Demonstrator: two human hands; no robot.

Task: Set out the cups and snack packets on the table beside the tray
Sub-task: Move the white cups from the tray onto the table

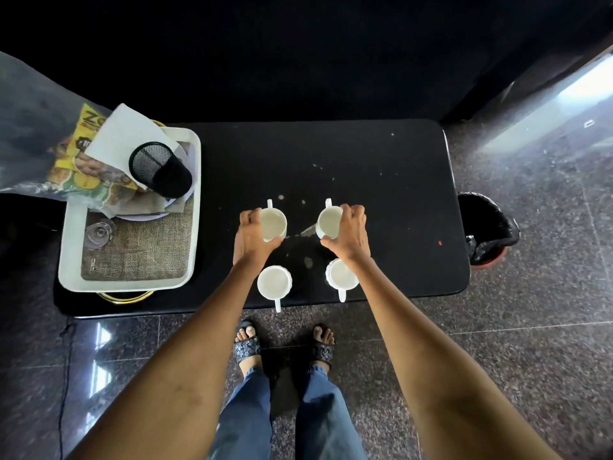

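Fingers [247,216] of left hand [250,239] grasp far-left cup [273,224] by its rim; right hand [350,235] grips far-right cup [328,222], tilted. Two near cups [274,282] [341,275] stand free on black tabletop [381,194]. Tray [195,180] at left holds snack packets [83,164], mesh pot [159,169].

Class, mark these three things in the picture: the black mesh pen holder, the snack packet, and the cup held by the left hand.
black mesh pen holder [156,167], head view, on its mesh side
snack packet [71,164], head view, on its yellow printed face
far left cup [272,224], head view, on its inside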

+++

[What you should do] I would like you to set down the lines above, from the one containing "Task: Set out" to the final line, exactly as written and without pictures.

[Solution to this task]
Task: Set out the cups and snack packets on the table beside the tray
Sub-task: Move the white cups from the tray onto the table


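Fingers [247,216] of left hand [250,239] grasp far-left cup [273,224] by its rim; right hand [350,235] grips far-right cup [328,222], tilted. Two near cups [274,282] [341,275] stand free on black tabletop [381,194]. Tray [195,180] at left holds snack packets [83,164], mesh pot [159,169].

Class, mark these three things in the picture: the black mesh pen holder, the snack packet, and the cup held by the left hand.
black mesh pen holder [156,167], head view, on its mesh side
snack packet [71,164], head view, on its yellow printed face
far left cup [272,224], head view, on its inside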

No more work remains on this exercise.